NLTM provides a contribution of up to 100% of project cost for research proposals. The support to the academia will be given as Grant-in-aid for the research. Contribution of funding from participating organisations/concerned State Governments/user agencies etc. will be a criteria in the Research Rubric for preferential treatment.
Instalment of the projects will be based on completion of clearly laid out milestones aligned with objectives of the mission on quarterly/6-monthly basis. In case of projects of duration 1 year or less, the milestones must be on quarterly basis, else they can be on quarterly/6-monthly basis. The fund release may also be on a pro-rata basis for partly completion of milestones and recommendation of the Executive Committee. The Milestones should also be correlated with projected benchmarks which could be verifiable through the Bhashini Platform.
The research progress would be monitored by PMU/EEU on a monthly/quarterly basis either through telecon/email/visits or any other suitable mechanism and a report will be required to be submitted to NLTM/TDIL/MeitY in a timely manner. EC will also hold quarterly Project Review Meetings.
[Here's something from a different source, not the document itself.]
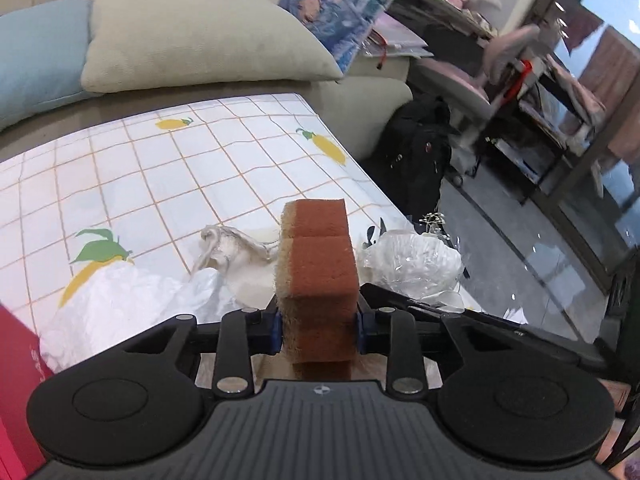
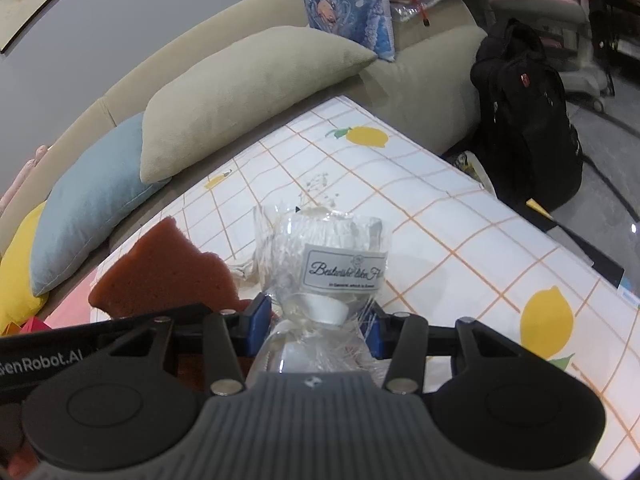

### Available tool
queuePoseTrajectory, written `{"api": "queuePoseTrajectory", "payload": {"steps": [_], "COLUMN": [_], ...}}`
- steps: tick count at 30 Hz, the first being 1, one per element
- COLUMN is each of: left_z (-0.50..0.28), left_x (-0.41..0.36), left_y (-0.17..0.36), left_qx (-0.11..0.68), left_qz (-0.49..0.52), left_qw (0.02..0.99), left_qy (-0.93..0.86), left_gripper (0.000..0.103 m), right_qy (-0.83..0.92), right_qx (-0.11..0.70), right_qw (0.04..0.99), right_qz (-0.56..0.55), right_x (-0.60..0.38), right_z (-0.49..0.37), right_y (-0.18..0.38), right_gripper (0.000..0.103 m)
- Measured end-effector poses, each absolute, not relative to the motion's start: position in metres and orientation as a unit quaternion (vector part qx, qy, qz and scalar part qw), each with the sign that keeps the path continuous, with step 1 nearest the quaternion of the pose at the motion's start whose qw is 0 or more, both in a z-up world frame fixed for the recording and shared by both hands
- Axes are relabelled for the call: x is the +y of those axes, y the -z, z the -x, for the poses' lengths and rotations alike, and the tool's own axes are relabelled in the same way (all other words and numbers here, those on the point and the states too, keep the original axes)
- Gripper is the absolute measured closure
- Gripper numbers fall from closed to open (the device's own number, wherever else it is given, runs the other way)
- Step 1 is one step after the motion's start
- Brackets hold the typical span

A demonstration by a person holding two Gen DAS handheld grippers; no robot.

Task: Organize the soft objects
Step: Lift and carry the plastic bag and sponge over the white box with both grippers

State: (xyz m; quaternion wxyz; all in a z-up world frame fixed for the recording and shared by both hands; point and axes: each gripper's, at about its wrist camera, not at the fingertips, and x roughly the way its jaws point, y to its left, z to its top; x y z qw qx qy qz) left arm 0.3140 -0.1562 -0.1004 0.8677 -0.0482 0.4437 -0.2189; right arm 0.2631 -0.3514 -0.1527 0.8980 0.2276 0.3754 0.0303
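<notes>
Left gripper (image 1: 319,330) is clamped tight on the reddish-brown rectangular sponge with a tan scouring side (image 1: 318,264), held upright above the lemon-print grid tablecloth (image 1: 168,168). Right gripper (image 2: 316,326) is pinched on the clear cellophane-wrapped bundle with a white ribbon and label (image 2: 326,268); the sponge shows at nine o'clock. A beige cushion (image 2: 248,96) sits at twelve o'clock.

We see a lemon-print checked tablecloth (image 2: 440,216) before a beige sofa (image 2: 424,92). On the sofa rest a beige cushion (image 1: 192,36), a pale blue cushion (image 2: 92,204) and a yellow cushion (image 2: 16,272). A black backpack (image 2: 528,112) stands just beside the sofa.
</notes>
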Motion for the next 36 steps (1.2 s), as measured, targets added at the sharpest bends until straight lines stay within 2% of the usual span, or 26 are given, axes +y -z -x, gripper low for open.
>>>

The following parameters are indicative and Research Rubric will be finalized in consultation with the Domain Experts (Global as well as National)
Parameter |
Remarks |
Domain |
Governance and Policy (Primary), Science and Technology, Education, Health, Agriculture etc. |
Research Approach |
Innovation and originality of approach |
Research Potential |
Likelihood of reaching high levels and attaining success |
Data Contribution Size to NLTM in ULCA Format |
|
Minimum and Maximum Data Requirement with justification |
|
Current Model Performance and Technology Readiness Level (TRL) |
|
Future/Target Model Performance and Technology Readiness Level (TRL) |
|
Model Architecture and Size (Estimate) |
Performance, Lightweight, Optimization, Innovative |
Technology Delivery |
Model as well as ancillary modules/subsystems |
Model Compute Requirement |
|
Duration of the Research |
|
Cost |
|
Research Team’s Performance |
Publications, Prototypes Developed, Working Systems Delivered, Performance Levels |
Past Performance of NLP/Speech Projects |
- Business Adoption of Research
- Usage of Research for social benefit
- Impact on Research Community
- TRL Level
|